What this election has shown, in both its hope and its bottomless cynicism, is that the link between accepted political wisdom and the lived experience of the population has rusted, and disintegrated.
That’s why it took someone who seems to enjoy so consistently doing everything “wrong” to shake his rivals from their reverie. Britain needed someone obstinate enough to chuck the rule book in the bin, and that is unambiguously what it got in Jeremy Corbyn. And so the dry, soundbite-driven managerialism that defined our politics for so long was thrown out by the Labour campaign. We woke up this morning in a world where, at least for some, bin vans trump global politics.
This is a resounding two fingers to a state of mind that has defined politics since Corbyn’s initial leadership victory: “We know what we’re talking about, because we’ve been here before. Get the message, read a history book, and get over it.” Well, actually, we haven’t been here before. Time moves forward, even if that fact seems lost on many.

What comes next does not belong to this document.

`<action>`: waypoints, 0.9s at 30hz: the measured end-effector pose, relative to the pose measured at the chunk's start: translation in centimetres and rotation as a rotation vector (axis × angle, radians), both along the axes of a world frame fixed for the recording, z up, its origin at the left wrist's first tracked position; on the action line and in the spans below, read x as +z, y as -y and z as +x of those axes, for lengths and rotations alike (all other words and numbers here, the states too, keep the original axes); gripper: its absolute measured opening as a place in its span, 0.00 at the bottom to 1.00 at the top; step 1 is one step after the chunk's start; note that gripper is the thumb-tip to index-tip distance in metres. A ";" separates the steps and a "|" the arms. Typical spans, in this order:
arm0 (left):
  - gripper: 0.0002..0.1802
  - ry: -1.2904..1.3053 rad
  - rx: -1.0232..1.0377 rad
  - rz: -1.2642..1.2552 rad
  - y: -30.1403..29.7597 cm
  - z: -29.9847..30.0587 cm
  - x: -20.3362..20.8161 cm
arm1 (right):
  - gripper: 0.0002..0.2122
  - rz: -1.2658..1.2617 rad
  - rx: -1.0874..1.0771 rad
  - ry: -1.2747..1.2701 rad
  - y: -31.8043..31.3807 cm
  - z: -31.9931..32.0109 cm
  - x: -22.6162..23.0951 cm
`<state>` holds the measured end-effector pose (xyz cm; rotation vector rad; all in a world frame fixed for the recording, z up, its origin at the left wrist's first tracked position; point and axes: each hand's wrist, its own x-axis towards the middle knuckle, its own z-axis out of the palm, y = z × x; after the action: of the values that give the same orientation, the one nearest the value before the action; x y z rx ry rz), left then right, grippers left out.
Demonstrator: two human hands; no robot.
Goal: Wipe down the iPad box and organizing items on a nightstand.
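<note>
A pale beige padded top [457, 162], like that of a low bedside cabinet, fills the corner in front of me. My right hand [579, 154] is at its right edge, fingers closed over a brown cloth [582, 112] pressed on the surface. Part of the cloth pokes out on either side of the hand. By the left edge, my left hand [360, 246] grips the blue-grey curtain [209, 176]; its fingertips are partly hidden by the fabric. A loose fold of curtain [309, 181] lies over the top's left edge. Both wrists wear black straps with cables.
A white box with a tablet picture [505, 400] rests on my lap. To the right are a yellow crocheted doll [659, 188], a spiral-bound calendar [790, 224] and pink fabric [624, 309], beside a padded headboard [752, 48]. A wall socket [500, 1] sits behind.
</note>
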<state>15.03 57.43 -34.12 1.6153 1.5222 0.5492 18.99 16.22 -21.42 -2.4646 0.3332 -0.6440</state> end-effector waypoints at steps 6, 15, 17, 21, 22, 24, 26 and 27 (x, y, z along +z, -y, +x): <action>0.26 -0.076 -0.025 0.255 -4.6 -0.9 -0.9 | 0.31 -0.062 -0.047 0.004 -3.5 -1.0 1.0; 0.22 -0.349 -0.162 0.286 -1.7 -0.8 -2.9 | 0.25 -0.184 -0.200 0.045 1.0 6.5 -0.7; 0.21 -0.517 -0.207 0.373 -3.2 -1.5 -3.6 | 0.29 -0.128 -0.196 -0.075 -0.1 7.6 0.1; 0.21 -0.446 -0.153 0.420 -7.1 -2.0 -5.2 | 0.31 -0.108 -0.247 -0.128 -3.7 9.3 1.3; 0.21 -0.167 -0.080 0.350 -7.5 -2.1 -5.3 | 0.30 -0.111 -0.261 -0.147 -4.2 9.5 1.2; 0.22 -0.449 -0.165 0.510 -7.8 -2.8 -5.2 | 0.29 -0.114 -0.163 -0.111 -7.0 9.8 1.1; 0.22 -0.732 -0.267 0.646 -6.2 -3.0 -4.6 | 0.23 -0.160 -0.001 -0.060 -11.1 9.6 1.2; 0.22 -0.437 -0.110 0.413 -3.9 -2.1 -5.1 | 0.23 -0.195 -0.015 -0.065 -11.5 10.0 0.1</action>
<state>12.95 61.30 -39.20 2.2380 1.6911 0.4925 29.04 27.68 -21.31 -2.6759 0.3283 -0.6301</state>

As always in this era of political upheaval, what we need to take on board (for the third time), is that what is said and what is heard are not always the same thing.
This, of course, is anything but new. It was discussed ad nauseam after the failure of pollsters, papers and politicians to predict Donald Trump’s victory, just as it was after the hopelessly mismanaged remain campaign last summer.
For millions of US voters, Trump’s campaign was not about the bellicosity that (rightly) took up so many column inches. It was about the living standards required to exist with a basic level of dignity. For millions of voters in the UK, Brexit was not about the equally vile debate that (again rightly) preoccupied so many high-profile remainers, who were determined to challenge it. Again, it was about living standards, and the erosion of fundamental pride in oneself as a person. This erosion started with Margaret Thatcher here, and Ronald Reagan there, and has only deepened with time.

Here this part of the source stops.